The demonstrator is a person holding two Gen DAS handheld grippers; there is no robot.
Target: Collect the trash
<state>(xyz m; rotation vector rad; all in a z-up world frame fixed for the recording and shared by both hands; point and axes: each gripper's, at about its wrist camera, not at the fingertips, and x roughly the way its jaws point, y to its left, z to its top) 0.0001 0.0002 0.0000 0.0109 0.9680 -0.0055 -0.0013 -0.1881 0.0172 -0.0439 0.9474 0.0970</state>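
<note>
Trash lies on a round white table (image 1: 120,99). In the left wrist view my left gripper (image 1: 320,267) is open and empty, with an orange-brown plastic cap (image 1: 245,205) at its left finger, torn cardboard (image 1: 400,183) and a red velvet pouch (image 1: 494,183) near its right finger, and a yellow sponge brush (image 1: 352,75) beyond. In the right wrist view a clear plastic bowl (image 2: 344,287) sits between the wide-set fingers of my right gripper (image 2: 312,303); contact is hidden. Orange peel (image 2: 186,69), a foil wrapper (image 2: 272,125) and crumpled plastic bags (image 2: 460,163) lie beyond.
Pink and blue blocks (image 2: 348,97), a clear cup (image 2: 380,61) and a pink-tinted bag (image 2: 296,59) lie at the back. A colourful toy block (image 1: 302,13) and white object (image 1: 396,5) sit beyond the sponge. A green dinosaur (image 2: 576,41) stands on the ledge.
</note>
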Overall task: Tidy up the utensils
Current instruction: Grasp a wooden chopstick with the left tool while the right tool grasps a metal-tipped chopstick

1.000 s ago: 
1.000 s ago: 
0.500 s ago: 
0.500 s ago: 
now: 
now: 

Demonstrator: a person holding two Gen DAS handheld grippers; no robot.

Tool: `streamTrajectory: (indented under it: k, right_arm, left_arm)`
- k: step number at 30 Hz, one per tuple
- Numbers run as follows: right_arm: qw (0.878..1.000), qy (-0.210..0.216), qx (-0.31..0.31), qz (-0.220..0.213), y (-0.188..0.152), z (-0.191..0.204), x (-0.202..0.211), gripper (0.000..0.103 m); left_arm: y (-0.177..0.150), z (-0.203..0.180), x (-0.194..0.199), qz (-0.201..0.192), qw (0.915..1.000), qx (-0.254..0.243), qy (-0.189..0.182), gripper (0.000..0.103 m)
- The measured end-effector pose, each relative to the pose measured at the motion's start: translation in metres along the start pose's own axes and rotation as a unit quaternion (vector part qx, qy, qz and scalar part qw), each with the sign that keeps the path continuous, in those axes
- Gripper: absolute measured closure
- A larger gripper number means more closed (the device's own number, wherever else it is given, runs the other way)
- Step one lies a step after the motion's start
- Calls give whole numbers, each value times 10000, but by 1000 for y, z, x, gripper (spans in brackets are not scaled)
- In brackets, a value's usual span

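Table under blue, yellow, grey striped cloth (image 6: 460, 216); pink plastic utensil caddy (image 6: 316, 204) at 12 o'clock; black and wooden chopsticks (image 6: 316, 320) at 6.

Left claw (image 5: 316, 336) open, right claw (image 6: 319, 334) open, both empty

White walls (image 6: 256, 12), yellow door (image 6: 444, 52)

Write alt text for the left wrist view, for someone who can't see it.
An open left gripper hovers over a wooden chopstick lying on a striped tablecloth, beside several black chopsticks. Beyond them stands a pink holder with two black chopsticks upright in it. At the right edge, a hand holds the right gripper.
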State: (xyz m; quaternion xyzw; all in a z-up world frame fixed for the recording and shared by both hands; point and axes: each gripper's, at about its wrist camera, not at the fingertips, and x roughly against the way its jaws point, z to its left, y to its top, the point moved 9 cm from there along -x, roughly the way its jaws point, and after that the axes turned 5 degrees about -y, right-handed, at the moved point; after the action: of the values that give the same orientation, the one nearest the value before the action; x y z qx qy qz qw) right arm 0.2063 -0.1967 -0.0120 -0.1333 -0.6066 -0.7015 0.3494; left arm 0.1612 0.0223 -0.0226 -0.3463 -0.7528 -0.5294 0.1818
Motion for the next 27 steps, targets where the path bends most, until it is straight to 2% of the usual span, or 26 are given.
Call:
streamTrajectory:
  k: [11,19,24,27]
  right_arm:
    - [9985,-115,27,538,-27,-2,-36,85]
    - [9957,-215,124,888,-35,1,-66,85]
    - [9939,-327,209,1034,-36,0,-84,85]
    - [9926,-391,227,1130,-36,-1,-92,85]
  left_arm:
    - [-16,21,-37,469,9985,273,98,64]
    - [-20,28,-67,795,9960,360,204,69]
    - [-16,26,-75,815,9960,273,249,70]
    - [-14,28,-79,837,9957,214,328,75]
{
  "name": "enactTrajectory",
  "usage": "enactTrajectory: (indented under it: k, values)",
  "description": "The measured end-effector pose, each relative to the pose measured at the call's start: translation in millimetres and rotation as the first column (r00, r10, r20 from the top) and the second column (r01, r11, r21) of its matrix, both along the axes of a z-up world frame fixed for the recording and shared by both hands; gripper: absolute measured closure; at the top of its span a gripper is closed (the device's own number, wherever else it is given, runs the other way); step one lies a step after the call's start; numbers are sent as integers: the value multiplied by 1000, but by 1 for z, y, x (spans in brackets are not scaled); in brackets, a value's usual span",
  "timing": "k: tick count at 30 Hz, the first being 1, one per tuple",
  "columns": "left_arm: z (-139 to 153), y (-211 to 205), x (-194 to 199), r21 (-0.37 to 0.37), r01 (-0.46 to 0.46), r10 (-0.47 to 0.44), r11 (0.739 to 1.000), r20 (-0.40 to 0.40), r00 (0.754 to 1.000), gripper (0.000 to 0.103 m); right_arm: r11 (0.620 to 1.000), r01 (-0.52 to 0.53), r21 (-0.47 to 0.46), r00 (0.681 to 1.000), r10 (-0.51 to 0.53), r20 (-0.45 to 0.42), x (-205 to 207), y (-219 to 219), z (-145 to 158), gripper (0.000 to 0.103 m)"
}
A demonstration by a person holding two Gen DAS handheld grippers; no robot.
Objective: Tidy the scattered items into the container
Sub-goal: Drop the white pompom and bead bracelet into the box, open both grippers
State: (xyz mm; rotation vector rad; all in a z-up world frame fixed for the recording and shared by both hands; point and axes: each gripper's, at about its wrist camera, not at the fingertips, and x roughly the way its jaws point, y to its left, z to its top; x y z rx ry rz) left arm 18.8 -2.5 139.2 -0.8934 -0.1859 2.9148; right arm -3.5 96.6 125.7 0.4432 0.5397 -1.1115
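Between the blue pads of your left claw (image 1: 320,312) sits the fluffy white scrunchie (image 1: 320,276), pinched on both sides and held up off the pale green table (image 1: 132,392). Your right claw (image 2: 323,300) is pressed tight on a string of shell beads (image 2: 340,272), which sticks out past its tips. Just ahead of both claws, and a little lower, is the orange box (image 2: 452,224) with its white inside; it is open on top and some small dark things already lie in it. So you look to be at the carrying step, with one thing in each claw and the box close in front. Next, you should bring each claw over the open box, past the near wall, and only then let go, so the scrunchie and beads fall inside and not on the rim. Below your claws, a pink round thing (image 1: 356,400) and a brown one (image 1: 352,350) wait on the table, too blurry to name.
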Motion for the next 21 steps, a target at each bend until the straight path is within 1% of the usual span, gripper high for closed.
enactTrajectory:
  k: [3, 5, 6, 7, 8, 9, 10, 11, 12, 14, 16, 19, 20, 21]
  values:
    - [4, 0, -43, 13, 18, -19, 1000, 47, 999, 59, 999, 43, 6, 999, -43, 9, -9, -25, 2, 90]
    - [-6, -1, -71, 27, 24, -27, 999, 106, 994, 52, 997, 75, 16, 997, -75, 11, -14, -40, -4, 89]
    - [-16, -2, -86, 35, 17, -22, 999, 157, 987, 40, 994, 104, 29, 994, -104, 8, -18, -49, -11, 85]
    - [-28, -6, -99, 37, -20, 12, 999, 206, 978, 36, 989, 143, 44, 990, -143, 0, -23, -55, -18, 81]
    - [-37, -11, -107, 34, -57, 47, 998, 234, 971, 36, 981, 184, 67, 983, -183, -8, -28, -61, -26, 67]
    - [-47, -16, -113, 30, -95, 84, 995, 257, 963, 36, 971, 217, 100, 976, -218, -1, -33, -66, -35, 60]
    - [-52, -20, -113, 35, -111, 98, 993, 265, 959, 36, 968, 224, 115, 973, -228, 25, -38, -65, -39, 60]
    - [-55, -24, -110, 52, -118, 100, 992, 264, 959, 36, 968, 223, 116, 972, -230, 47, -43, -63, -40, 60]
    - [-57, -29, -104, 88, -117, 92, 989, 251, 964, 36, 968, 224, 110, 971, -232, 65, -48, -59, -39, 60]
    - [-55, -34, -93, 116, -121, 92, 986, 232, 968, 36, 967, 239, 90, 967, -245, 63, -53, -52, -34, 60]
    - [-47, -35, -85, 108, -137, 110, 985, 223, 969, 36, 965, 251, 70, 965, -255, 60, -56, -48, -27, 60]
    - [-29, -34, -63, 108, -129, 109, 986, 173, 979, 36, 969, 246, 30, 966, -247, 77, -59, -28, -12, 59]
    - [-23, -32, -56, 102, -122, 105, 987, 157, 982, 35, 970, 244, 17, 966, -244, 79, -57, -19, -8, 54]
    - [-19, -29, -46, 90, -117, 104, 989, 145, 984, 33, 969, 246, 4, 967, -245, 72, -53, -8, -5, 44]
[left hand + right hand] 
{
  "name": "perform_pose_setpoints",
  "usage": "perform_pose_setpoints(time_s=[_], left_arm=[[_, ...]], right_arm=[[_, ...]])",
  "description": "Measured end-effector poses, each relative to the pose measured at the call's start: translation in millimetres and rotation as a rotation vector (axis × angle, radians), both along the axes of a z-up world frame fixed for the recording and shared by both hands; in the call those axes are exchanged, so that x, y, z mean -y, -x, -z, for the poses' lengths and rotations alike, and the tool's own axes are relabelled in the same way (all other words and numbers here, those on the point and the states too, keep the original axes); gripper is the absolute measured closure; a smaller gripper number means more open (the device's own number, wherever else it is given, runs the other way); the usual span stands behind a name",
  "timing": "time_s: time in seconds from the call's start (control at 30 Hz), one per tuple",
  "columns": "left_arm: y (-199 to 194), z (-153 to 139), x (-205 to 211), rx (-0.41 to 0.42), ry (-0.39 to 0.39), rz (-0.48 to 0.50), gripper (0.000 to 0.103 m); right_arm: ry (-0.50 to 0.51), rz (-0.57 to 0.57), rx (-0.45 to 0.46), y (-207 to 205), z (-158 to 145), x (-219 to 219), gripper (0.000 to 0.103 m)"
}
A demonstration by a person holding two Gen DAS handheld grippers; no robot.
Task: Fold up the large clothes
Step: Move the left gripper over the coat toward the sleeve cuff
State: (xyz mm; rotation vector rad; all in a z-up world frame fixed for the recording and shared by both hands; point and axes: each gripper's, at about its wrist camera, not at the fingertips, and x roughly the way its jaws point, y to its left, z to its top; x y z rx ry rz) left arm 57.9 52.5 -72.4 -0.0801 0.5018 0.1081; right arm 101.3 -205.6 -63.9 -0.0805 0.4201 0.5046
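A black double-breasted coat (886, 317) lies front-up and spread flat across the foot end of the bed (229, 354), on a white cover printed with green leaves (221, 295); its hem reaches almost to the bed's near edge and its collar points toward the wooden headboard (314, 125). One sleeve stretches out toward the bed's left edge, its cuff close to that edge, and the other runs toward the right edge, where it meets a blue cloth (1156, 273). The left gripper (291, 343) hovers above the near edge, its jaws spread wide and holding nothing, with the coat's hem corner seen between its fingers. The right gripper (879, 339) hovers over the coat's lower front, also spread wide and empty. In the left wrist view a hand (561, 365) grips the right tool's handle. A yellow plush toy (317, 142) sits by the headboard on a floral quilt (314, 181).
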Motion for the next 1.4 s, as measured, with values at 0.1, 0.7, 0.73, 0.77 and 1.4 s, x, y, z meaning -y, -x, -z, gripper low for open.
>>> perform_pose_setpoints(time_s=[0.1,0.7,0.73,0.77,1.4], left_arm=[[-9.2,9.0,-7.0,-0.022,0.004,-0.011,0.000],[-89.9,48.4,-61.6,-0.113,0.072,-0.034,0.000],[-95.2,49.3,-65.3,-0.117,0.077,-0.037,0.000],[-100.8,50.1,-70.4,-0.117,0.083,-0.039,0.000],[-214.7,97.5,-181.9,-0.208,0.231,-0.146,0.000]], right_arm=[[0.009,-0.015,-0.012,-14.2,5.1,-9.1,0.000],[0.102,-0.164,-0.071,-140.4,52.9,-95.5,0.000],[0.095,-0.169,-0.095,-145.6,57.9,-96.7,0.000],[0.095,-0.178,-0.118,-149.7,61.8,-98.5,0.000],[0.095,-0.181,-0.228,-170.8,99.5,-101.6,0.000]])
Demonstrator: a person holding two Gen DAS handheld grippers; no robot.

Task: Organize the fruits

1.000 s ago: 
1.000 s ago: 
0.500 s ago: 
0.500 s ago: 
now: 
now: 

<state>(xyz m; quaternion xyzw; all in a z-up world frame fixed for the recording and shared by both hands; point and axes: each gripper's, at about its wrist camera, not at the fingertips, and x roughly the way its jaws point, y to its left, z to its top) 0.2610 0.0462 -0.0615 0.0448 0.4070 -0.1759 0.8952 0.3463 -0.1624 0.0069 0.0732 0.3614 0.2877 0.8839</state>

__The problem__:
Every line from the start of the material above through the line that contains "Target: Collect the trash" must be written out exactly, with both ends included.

__Answer box__:
The demonstrator is a person holding two Gen DAS handheld grippers; there is no robot.
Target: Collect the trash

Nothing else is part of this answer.